The Department of Defense made public this week its annual report to Congress on China’s military developments, shedding some light on information-based capabilities including cyber, electromagnetic spectrum operations and space operations.
The report offers greater details about China’s Strategic Support Force, created in 2015. The military organization garnered less than 30 words in the DoD’s report last year, as it was in its infancy at the time of production.
This organization appears to link the Chinese People’s Liberation Army’s space, cyber and EW missions. The report makes note that the SSF may represent the PLA’s first step in developing a cyber force that combines cyber reconnaissance, attack and defense capabilities under one hat. Importantly, it appears the PLA has taken note of U.S. Cyber Command’s structure that consolidated cyber functions under a single entity.

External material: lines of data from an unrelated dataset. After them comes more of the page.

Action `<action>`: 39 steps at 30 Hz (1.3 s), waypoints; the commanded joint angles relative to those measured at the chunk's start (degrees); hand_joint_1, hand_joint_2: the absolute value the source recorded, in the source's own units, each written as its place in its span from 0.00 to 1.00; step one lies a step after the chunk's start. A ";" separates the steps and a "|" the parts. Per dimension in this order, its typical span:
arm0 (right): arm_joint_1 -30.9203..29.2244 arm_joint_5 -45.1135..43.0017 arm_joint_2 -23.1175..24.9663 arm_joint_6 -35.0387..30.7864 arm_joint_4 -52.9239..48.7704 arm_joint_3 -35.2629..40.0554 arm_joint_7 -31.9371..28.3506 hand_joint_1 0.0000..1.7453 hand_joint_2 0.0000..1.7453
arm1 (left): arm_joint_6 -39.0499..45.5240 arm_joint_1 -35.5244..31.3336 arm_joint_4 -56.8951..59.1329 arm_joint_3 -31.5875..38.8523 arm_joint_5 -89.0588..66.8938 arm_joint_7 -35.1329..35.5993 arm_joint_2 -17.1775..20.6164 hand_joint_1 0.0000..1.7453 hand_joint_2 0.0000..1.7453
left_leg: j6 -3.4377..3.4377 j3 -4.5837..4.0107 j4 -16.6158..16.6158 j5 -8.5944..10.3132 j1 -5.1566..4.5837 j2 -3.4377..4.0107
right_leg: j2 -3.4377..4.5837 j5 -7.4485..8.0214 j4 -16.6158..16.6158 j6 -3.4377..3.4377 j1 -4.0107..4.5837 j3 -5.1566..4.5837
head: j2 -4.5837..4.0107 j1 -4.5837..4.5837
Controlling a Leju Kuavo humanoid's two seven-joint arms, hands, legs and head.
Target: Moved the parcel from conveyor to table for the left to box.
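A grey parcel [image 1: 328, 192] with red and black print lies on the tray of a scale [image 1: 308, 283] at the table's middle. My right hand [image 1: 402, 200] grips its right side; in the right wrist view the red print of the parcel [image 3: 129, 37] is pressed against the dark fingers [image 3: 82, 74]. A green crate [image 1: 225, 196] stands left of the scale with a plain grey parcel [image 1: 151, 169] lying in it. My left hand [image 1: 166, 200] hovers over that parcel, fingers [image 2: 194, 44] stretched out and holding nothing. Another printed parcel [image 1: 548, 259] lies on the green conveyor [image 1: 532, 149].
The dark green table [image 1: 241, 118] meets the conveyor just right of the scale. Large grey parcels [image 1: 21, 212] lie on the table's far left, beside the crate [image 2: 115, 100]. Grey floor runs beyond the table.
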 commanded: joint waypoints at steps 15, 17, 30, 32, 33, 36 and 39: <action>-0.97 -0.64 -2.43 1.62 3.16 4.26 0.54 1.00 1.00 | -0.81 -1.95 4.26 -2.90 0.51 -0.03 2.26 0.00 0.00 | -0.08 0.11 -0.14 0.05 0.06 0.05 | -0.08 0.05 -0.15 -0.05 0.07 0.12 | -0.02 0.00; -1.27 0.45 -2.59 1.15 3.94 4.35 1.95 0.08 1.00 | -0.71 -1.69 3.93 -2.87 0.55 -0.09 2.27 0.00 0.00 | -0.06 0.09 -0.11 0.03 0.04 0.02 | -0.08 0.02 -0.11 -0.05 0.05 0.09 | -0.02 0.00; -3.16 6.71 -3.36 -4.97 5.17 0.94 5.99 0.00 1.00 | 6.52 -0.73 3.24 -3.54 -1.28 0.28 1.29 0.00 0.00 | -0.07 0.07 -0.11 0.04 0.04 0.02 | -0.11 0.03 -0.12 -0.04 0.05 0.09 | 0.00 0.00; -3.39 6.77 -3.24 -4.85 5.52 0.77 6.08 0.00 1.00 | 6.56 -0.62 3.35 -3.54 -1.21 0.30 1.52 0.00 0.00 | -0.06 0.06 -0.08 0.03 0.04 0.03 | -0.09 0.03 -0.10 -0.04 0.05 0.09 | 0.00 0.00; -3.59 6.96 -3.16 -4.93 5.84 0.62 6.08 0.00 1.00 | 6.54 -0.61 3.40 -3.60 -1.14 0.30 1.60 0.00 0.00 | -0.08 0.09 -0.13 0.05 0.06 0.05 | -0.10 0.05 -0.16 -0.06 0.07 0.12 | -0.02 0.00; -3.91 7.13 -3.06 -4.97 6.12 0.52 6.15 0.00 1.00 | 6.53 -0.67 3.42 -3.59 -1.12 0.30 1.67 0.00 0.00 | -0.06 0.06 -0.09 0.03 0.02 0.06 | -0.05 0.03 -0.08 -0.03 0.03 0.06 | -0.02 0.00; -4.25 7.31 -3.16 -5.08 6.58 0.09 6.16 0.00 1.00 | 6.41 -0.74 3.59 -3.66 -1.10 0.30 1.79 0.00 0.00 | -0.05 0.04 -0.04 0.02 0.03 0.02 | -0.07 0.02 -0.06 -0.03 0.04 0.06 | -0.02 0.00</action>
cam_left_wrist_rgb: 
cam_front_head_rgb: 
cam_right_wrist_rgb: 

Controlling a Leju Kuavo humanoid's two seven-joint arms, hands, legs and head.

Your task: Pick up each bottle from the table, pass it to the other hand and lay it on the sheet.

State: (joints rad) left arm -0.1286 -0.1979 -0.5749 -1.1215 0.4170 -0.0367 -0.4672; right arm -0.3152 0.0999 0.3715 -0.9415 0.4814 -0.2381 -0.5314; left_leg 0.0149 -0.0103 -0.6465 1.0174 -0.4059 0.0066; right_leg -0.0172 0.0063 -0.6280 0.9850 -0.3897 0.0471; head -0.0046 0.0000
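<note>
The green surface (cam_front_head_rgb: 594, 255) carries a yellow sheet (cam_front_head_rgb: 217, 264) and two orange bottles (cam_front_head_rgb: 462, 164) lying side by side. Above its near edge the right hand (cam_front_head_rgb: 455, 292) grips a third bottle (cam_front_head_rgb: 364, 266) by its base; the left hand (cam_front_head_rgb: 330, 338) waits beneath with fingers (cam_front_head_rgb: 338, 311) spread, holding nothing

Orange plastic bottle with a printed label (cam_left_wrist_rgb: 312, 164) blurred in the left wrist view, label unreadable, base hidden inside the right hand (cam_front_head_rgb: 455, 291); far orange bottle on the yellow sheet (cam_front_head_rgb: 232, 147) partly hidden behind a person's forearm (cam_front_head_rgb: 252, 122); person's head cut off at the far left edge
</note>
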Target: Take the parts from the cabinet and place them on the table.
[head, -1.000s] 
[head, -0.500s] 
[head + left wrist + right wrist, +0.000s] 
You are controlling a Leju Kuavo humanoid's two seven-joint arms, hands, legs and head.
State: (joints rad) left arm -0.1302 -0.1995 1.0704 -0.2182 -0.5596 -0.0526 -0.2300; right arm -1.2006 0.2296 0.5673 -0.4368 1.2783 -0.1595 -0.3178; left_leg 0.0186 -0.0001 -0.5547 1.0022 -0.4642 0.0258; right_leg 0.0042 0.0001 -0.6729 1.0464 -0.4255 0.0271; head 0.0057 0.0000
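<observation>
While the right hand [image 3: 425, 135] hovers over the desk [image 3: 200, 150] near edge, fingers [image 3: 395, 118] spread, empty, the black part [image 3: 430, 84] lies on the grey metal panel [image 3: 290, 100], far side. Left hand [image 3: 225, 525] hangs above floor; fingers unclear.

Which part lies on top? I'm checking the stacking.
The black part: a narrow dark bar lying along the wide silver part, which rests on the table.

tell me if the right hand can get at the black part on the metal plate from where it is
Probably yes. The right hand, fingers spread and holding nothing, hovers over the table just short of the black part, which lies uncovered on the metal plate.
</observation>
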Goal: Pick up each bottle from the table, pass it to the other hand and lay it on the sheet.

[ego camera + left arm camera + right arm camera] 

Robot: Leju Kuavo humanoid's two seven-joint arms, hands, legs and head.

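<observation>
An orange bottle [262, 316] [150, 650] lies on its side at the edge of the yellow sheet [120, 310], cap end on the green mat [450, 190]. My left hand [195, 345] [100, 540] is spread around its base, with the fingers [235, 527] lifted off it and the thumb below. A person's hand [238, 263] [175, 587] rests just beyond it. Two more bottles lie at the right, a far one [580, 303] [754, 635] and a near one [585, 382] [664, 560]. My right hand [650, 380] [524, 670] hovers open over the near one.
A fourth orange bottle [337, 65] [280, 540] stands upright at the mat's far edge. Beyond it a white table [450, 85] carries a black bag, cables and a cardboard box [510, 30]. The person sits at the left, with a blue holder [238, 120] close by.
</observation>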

The PLA also seems to make a clear distinction between peacetime cyber operations and wartime cyber operations, the report notes. Peacetime operation include the defense of the electromagnetic space and cyberspace given China’s increasing reliance on the information economy, while wartime capabilities could help the PLA understand enemy trends, plan combat operations and ensure battlefield victories.
Cyberspace operations also play a critical role within China’s anti-access, area denial, or A2/AD, which includes increasing opposing standoff range, though the report notes the Chinese do not use this term.
“Chinese cyberattack operations could support A2/AD by targeting critical nodes to disrupt adversary networks throughout the region,” the report states. “China believes its cyber capabilities and personnel lag behind the United States. To deal with these perceived deficiencies, China is improving training and domestic innovation to achieve its cyber capability development goals.”
These investments in so-called information capabilities serve a purpose for a more “informatized” military, according to the DoD’s report. “The PLA conducts military exercises simulating these operations and likely views conventional and cyber operations as means of achieving information dominance,” the report says. “PLA writings suggest EW, cyberspace, deception, counterspace, and other operations during wartime could deny an adversary’s use of information.”
According to a report published last year by the NATO Cooperative Cyber Defence Centre of Excellence, a Tallinn, Estonia-based think tank, China does not merely view cyberspace capabilities individually, but rather China perceives everything as part of a broader “transformation from an industrial society to an information society, referring to the process as informationisation.”
“For the Chinese, cyberspace is thus only a subset of information space — the landscape for the largest scale communication to the world’s population, which includes human information processing and cognitive space,” the think tank report adds.
Moreover, the DoD recognizes that PLA writings indicate the effectiveness of information warfare and cyber in recent conflicts, advocating the targeting of command-and-control and logistics networks. “As a result,” the DoD report asserts, “the PLA may seek to use its cyberwarfare capabilities to collect data for intelligence and cyberattack purposes; to constrain an adversary’s actions by targeting network-based logistics, communications, and commercial activities; or to serve as a force-multiplier when coupled with kinetic attacks during times of crisis or conflict.”
The DoD’s report also notes that U.S. government computer systems across the globe have continued to be the targets of China-based intrusions thorough 2016. These intrusions included extracting information from networks. Of note, China uses cyber to support intelligence collection against U.S. diplomatic, economic and the defense industrial base sector.
Despite an agreement mined between Barack Obama while he was the president of the United States and Chinese President Xi Jinping to halt the targeting of information for economic purposes — a deal experts largely agree is being adhered to — China has allegedly targeted defense contractors, stealing plans for high-tech systems and aircraft. The country has also allegedly hit what many deemed the mother load of intelligence caches when the U.S. Office of Personnel Management databases were hacked.
China also has reportedly invested heavily in space, counterspace and electronic warfare capabilities. PLA electronic warfare capabilities tested include jamming equipment that can be used against multiple communication and radar systems as wells as GPS satellites.